§ Work to be completed:
When you reach the line containing "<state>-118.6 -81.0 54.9" in the data below, begin returning lines exactly as written, and stop once the line containing "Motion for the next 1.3" has been returned.

§ Dataset records:
>>>

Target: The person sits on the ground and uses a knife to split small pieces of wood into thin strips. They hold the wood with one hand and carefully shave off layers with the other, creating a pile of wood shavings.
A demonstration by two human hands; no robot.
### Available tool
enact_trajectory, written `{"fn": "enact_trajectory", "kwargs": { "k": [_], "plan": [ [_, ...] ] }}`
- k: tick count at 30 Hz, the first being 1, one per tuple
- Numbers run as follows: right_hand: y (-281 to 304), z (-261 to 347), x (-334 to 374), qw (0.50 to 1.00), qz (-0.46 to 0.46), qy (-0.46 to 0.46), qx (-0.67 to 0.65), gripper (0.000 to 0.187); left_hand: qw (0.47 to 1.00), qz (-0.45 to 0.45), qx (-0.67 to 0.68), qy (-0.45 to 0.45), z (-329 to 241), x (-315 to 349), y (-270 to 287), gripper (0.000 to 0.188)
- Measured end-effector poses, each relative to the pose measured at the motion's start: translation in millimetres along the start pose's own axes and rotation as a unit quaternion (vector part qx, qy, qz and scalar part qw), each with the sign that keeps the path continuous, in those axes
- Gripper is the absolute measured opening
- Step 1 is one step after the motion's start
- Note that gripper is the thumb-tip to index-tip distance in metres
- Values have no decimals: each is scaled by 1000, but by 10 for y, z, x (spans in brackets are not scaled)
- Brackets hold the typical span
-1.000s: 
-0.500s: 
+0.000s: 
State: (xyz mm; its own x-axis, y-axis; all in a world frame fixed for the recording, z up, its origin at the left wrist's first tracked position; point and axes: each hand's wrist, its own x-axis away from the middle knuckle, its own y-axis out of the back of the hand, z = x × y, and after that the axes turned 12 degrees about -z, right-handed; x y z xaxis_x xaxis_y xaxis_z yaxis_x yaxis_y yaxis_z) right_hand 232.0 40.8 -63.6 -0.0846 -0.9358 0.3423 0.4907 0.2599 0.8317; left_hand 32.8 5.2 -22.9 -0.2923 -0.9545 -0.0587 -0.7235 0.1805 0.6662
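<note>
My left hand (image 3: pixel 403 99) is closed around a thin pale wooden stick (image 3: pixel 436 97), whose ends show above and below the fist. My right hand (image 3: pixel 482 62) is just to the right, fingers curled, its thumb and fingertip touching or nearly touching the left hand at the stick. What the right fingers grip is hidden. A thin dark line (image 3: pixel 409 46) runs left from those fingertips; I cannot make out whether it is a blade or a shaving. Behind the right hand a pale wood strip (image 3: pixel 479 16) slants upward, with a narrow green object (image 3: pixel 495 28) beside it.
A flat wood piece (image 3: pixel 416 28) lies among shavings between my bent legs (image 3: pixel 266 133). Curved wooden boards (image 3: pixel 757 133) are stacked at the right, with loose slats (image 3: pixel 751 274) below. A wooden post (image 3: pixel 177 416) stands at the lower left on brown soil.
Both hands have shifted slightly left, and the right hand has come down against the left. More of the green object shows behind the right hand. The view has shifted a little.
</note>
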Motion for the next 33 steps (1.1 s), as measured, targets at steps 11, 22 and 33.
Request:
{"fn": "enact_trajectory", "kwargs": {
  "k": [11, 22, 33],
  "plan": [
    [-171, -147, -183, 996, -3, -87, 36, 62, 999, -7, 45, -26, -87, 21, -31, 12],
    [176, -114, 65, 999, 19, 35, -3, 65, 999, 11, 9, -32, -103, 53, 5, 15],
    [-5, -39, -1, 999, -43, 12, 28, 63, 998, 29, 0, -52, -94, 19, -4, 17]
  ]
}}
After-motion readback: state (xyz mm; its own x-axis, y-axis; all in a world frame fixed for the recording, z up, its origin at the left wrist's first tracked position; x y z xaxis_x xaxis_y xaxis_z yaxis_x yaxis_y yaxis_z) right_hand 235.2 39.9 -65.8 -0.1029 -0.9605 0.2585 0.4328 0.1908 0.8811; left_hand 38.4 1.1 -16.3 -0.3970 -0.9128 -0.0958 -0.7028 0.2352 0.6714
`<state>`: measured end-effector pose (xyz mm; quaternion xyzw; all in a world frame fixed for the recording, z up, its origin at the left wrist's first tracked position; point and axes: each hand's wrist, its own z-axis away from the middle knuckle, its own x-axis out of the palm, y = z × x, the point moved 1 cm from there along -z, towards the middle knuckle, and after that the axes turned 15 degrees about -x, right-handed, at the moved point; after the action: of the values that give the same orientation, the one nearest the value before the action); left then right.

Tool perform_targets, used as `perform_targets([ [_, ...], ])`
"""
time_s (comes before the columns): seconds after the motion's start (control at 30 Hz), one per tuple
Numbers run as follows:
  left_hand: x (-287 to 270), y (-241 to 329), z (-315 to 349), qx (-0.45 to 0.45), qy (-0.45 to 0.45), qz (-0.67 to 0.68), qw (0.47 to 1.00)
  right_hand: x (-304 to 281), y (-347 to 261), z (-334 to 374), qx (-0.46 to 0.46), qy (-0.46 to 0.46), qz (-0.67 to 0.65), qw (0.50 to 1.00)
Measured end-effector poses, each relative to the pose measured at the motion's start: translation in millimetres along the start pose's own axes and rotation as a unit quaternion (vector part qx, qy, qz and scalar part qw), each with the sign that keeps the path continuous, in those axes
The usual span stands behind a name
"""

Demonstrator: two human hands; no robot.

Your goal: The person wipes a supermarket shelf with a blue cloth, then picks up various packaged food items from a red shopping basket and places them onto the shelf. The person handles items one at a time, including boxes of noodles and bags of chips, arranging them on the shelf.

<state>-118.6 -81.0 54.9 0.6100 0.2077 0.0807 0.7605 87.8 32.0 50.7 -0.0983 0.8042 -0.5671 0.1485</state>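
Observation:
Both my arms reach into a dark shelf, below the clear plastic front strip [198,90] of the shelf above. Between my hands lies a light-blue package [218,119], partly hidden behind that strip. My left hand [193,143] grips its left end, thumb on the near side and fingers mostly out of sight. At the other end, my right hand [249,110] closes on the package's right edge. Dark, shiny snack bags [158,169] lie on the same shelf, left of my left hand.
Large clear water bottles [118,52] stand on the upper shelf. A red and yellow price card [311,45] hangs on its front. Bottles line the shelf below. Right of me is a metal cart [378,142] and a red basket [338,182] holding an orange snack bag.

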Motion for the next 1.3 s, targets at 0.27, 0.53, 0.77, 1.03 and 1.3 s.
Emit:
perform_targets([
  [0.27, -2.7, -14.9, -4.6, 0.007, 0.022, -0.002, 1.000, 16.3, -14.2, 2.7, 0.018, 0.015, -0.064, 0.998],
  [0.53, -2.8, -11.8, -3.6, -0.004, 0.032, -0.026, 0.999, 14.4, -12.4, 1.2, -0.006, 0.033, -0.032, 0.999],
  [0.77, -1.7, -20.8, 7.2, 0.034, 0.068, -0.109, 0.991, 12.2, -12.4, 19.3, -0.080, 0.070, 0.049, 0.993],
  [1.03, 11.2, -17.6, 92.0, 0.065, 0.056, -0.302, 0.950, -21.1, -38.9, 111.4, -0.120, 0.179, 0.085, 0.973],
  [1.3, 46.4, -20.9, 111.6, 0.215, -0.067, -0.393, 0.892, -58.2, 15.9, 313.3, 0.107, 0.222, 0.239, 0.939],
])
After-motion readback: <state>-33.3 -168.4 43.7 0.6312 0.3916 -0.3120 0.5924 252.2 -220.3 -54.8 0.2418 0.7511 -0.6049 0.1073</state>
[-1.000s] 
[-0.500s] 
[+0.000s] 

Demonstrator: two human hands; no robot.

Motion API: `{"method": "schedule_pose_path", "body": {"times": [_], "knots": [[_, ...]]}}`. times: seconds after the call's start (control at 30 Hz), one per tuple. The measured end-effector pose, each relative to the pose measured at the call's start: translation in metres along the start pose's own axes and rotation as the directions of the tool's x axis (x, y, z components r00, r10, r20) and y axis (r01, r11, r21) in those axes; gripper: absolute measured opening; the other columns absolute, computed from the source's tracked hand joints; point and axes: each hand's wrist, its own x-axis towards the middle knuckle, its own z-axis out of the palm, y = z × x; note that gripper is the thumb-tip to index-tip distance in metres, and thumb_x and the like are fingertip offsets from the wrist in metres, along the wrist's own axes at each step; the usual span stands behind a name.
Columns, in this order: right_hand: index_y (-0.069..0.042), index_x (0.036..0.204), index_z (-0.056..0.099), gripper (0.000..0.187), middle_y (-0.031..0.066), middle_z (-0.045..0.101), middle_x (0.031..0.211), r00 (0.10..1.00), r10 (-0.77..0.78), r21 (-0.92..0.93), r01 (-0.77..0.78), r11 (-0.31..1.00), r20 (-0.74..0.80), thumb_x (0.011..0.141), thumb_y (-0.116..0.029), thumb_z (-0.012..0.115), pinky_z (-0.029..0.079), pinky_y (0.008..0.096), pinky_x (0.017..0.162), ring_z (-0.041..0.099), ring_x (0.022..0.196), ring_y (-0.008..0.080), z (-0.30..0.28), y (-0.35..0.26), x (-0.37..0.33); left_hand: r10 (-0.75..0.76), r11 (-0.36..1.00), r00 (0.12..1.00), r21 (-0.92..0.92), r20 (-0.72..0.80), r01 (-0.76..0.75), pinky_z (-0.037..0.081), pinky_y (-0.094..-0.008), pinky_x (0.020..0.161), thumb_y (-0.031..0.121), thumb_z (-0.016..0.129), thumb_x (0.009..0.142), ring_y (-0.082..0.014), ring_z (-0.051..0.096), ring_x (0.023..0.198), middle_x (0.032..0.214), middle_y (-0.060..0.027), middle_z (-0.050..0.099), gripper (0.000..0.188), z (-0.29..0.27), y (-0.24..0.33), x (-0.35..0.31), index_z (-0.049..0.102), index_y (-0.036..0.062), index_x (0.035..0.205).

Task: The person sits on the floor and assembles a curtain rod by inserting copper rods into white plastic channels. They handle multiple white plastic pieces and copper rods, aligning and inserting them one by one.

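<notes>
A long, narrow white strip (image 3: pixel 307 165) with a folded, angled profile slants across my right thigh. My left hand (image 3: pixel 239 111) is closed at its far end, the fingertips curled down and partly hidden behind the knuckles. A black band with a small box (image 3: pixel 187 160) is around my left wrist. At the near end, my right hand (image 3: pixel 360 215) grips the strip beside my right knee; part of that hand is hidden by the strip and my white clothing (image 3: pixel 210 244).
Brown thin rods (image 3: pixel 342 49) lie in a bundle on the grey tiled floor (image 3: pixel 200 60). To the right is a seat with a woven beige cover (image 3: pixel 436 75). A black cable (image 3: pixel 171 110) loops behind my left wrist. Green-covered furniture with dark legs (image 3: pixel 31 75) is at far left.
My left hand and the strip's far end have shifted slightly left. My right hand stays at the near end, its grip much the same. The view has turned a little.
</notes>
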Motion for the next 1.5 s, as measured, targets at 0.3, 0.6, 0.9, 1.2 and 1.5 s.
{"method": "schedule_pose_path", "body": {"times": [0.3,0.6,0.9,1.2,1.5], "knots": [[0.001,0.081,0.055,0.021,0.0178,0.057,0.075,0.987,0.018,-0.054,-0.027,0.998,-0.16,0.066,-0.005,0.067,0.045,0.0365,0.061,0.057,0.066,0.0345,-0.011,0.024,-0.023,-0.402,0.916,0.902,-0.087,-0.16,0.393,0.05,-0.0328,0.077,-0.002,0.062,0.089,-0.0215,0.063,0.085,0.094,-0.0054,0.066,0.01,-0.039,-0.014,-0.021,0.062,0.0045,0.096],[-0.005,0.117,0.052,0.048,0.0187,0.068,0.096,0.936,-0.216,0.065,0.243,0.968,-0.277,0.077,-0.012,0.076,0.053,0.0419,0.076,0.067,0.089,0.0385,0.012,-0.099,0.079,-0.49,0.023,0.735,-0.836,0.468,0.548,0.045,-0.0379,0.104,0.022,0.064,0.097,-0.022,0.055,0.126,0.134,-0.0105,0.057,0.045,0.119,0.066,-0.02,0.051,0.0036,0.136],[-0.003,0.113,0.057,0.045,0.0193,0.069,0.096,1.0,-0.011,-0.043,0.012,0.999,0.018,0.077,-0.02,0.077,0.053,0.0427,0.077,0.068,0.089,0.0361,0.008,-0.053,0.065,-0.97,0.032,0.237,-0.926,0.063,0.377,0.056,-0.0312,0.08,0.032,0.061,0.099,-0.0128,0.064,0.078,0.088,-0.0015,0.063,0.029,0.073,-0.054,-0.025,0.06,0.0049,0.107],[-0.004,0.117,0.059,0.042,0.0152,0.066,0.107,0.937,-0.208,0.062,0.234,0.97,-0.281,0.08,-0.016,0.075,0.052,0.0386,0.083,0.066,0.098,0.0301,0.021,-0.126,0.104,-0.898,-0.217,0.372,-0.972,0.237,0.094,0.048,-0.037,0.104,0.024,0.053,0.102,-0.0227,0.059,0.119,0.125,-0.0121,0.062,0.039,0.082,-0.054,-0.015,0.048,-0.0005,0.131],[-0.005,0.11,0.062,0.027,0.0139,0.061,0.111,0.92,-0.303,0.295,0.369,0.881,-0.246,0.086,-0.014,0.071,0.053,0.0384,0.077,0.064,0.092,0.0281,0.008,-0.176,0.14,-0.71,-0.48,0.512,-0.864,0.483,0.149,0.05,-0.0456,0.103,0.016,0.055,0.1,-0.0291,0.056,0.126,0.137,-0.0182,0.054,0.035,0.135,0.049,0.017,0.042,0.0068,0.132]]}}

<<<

§ Written answer:
<state>-118.6 -81.0 54.9 0.6100 0.2077 0.0807 0.7605 87.8 32.0 50.7 -0.0983 0.8042 -0.5671 0.1485</state>
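Observation:
Both my arms reach into a dark shelf, below the clear plastic front strip [198,90] of the shelf above. Between my hands lies a light-blue package [218,119], partly hidden behind that strip. My left hand [193,143] grips its left end, thumb on the near side and fingers mostly out of sight. At the other end, my right hand [249,110] closes on the package's right edge. Dark, shiny snack bags [158,169] lie on the same shelf, left of my left hand.
Large clear water bottles [118,52] stand on the upper shelf. A red and yellow price card [311,45] hangs on its front. Bottles line the shelf below. Right of me is a metal cart [378,142] and a red basket [338,182] holding an orange snack bag.
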
Motion for the next 1.3 s, targets at 0.27, 0.53, 0.77, 1.03 and 1.3 s.

Nothing further is needed for this exercise.